===== Data supplied =====

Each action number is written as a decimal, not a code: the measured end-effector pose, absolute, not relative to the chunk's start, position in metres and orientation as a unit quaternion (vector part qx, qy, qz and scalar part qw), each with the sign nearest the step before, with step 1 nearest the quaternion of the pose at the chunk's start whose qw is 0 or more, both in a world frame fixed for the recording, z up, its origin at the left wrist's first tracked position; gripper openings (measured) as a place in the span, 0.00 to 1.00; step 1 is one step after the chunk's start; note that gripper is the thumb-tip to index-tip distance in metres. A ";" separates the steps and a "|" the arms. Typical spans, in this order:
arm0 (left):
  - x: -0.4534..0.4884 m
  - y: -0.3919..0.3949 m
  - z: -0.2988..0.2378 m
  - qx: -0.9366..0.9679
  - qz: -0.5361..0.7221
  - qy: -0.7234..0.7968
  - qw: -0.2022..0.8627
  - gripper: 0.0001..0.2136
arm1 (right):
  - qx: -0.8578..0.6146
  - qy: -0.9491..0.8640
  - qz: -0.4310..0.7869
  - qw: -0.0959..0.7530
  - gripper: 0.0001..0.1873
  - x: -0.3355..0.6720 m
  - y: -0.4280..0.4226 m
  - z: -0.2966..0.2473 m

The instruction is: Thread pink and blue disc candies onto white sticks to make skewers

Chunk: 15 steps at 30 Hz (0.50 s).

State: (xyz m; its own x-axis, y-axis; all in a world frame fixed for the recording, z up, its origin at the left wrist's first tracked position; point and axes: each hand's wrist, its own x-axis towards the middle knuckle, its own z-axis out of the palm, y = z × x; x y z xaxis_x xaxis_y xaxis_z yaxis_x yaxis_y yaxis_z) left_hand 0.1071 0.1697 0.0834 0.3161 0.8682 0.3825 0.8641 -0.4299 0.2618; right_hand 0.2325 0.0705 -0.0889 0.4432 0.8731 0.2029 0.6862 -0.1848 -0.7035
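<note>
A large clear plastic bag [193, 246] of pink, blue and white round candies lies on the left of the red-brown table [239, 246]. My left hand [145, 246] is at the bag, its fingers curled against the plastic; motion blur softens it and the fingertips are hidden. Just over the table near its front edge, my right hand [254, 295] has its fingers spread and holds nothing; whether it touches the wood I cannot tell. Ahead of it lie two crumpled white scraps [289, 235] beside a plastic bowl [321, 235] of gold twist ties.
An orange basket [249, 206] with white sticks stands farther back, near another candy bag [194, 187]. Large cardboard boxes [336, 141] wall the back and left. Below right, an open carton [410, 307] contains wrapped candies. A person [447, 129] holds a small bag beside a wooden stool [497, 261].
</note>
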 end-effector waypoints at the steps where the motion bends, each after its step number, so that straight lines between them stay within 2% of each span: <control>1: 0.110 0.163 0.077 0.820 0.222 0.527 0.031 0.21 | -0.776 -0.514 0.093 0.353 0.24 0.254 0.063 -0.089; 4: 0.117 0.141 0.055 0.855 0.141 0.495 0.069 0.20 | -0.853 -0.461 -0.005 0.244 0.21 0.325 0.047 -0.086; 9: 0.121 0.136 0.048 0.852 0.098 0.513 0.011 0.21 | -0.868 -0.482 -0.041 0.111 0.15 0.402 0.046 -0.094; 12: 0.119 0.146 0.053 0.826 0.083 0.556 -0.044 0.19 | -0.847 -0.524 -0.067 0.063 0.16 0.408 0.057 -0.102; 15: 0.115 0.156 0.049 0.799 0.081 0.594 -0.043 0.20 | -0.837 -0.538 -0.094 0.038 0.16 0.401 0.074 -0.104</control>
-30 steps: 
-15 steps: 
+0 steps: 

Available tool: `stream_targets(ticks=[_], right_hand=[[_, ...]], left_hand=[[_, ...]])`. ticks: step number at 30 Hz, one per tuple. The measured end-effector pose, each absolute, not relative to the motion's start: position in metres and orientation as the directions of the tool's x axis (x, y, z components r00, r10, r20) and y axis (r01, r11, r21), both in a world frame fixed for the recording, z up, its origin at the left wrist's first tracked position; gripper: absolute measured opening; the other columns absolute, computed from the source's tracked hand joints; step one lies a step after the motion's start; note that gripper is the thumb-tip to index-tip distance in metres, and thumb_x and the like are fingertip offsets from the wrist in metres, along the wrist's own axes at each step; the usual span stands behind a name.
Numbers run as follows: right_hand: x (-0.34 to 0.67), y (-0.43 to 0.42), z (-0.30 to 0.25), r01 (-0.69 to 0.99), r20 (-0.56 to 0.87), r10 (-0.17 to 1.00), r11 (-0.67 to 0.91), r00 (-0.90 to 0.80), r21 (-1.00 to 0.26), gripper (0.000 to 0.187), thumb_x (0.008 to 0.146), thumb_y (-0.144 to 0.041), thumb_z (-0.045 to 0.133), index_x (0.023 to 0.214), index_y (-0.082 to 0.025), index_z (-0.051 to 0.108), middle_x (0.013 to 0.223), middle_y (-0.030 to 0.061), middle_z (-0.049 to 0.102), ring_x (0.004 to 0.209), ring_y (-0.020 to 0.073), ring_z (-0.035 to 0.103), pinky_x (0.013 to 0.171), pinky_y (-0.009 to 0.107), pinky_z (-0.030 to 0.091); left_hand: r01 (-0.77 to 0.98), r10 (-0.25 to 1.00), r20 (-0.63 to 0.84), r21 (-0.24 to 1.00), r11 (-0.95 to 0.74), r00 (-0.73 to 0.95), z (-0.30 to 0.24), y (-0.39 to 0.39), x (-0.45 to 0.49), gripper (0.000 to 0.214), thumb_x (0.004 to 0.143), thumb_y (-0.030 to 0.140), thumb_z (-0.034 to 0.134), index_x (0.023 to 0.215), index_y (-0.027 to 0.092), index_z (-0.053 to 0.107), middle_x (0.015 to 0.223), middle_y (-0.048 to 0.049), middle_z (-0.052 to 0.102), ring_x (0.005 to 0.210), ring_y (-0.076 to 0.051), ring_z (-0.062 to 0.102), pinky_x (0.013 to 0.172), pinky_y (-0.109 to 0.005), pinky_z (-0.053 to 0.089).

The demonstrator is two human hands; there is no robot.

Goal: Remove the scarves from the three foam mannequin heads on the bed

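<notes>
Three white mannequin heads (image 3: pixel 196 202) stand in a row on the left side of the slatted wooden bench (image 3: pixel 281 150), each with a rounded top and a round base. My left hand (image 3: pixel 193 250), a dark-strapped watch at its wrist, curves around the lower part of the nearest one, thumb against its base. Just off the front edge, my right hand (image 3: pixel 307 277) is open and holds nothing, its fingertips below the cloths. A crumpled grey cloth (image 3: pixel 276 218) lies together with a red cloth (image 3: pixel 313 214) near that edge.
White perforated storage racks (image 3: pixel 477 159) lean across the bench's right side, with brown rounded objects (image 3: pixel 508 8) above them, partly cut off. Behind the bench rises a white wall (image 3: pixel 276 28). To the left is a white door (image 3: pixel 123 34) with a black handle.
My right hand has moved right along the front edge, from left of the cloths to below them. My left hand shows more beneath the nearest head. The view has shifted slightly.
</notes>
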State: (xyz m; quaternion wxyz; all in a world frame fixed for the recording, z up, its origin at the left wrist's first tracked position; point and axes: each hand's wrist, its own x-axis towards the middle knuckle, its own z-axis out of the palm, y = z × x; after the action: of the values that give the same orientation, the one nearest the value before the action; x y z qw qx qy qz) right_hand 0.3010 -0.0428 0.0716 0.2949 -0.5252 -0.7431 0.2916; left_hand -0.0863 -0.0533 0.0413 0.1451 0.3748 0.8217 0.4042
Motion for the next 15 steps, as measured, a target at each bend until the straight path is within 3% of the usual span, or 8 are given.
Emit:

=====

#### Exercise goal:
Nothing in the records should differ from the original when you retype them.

#### Response:
Each action number is written as a decimal, not a code: the measured end-effector pose, absolute, not relative to the chunk's start, position in metres and orientation as a unit quaternion (vector part qx, qy, qz and scalar part qw), each with the sign nearest the step before, with step 1 nearest the quaternion of the pose at the chunk's start whose qw is 0 or more, both in a world frame fixed for the recording, z up, its origin at the left wrist's first tracked position; gripper openings (measured) as a place in the span, 0.00 to 1.00; step 1 is one step after the chunk's start; note that gripper is the thumb-tip to index-tip distance in metres. A ";" separates the steps and a "|" the arms. Typical spans, in this order:
arm0 (left):
  - x: -0.4534..0.4884 m
  - y: -0.3919..0.3949 m
  - z: -0.2988..0.2378 m
  - qx: -0.9366..0.9679
  - qz: -0.5361..0.7221
  - qy: -0.7234..0.7968
  - qw: -0.2022..0.8627
  - gripper: 0.0001..0.2136
arm1 (right):
  - qx: -0.8578..0.6146
  - qy: -0.9491..0.8640
  - qz: -0.4310..0.7869
  - qw: -0.0959..0.7530
  - gripper: 0.0001..0.1873
  - x: -0.3355..0.6720 m
  - y: -0.4280..0.4226 m
  - z: -0.2966..0.2473 m

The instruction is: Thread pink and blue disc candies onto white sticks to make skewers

Chunk: 15 steps at 30 Hz (0.50 s).

State: (xyz m; its own x-axis, y-axis; all in a world frame fixed for the recording, z up, its origin at the left wrist's first tracked position; point and axes: each hand's wrist, its own x-axis towards the middle knuckle, its own z-axis out of the palm, y = z × x; x y z xaxis_x xaxis_y xaxis_z yaxis_x yaxis_y yaxis_z) left_hand 0.1071 0.1697 0.0834 0.3161 0.8682 0.3825 0.8641 -0.4299 0.2618; right_hand 0.2325 0.0705 -0.0889 0.4432 0.8731 0.2029 0.6862 -0.1848 -0.7035
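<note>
A large clear plastic bag [193, 246] of pink, blue and white round candies lies on the left of the red-brown table [239, 246]. My left hand [145, 246] is at the bag, its fingers curled against the plastic; motion blur softens it and the fingertips are hidden. Just over the table near its front edge, my right hand [254, 295] has its fingers spread and holds nothing; whether it touches the wood I cannot tell. Ahead of it lie two crumpled white scraps [289, 235] beside a plastic bowl [321, 235] of gold twist ties.
An orange basket [249, 206] with white sticks stands farther back, near another candy bag [194, 187]. Large cardboard boxes [336, 141] wall the back and left. Below right, an open carton [410, 307] contains wrapped candies. A person [447, 129] holds a small bag beside a wooden stool [497, 261].
</note>
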 end-effector waypoints at the steps where the motion bends, each after its step number, so that straight lines between them stay within 2% of each span: <control>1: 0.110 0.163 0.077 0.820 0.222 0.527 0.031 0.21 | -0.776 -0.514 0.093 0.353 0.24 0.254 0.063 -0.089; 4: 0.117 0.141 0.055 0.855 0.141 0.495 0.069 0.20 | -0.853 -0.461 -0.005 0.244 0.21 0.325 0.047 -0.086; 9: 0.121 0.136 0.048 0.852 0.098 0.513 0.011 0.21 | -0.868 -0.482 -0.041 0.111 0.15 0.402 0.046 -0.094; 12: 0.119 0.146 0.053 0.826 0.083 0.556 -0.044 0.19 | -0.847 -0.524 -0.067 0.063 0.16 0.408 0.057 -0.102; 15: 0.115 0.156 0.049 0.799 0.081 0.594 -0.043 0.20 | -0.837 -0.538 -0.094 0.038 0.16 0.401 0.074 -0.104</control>
-30 steps: 
-15 steps: 
+0 steps: 

Available tool: `stream_targets(ticks=[_], right_hand=[[_, ...]], left_hand=[[_, ...]])`. ticks: step number at 30 Hz, one per tuple. The measured end-effector pose, each absolute, not relative to the motion's start: position in metres and orientation as the directions of the tool's x axis (x, y, z components r00, r10, r20) and y axis (r01, r11, r21), both in a world frame fixed for the recording, z up, its origin at the left wrist's first tracked position; gripper: absolute measured opening; the other columns absolute, computed from the source's tracked hand joints; step one lies a step after the motion's start; note that gripper is the thumb-tip to index-tip distance in metres, and thumb_x and the like are fingertip offsets from the wrist in metres, along the wrist's own axes at each step; the usual span stands behind a name.
Numbers run as follows: right_hand: x (-0.34 to 0.67), y (-0.43 to 0.42), z (-0.30 to 0.25), r01 (-0.69 to 0.99), r20 (-0.56 to 0.87), r10 (-0.17 to 1.00), r11 (-0.67 to 0.91), r00 (-0.90 to 0.80), r21 (-1.00 to 0.26), gripper (0.000 to 0.187), thumb_x (0.008 to 0.146), thumb_y (-0.144 to 0.041), thumb_z (-0.045 to 0.133), index_x (0.023 to 0.214), index_y (-0.082 to 0.025), index_z (-0.051 to 0.108), middle_x (0.013 to 0.223), middle_y (-0.030 to 0.061), middle_z (-0.049 to 0.102), ring_x (0.004 to 0.209), ring_y (-0.020 to 0.073), ring_z (-0.035 to 0.103), pinky_x (0.013 to 0.171), pinky_y (-0.009 to 0.107), pinky_z (-0.030 to 0.091); left_hand: r01 (-0.77 to 0.98), r10 (-0.25 to 1.00), r20 (-0.63 to 0.84), r21 (-0.24 to 1.00), r11 (-0.95 to 0.74), r00 (-0.73 to 0.95), z (-0.30 to 0.24), y (-0.39 to 0.39), x (-0.45 to 0.49), gripper (0.000 to 0.214), thumb_x (0.004 to 0.143), thumb_y (-0.030 to 0.140), thumb_z (-0.034 to 0.134), index_x (0.023 to 0.215), index_y (-0.027 to 0.092), index_z (-0.053 to 0.107), middle_x (0.015 to 0.223), middle_y (-0.048 to 0.049), middle_z (-0.052 to 0.102), ring_x (0.005 to 0.210), ring_y (-0.076 to 0.051), ring_z (-0.062 to 0.102), pinky_x (0.013 to 0.172), pinky_y (-0.109 to 0.005), pinky_z (-0.053 to 0.089).

The demonstrator is two human hands; there is no robot.

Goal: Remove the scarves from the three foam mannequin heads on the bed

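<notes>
Three white mannequin heads (image 3: pixel 196 202) stand in a row on the left side of the slatted wooden bench (image 3: pixel 281 150), each with a rounded top and a round base. My left hand (image 3: pixel 193 250), a dark-strapped watch at its wrist, curves around the lower part of the nearest one, thumb against its base. Just off the front edge, my right hand (image 3: pixel 307 277) is open and holds nothing, its fingertips below the cloths. A crumpled grey cloth (image 3: pixel 276 218) lies together with a red cloth (image 3: pixel 313 214) near that edge.
White perforated storage racks (image 3: pixel 477 159) lean across the bench's right side, with brown rounded objects (image 3: pixel 508 8) above them, partly cut off. Behind the bench rises a white wall (image 3: pixel 276 28). To the left is a white door (image 3: pixel 123 34) with a black handle.
My right hand has moved right along the front edge, from left of the cloths to below them. My left hand shows more beneath the nearest head. The view has shifted slightly.
</notes>
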State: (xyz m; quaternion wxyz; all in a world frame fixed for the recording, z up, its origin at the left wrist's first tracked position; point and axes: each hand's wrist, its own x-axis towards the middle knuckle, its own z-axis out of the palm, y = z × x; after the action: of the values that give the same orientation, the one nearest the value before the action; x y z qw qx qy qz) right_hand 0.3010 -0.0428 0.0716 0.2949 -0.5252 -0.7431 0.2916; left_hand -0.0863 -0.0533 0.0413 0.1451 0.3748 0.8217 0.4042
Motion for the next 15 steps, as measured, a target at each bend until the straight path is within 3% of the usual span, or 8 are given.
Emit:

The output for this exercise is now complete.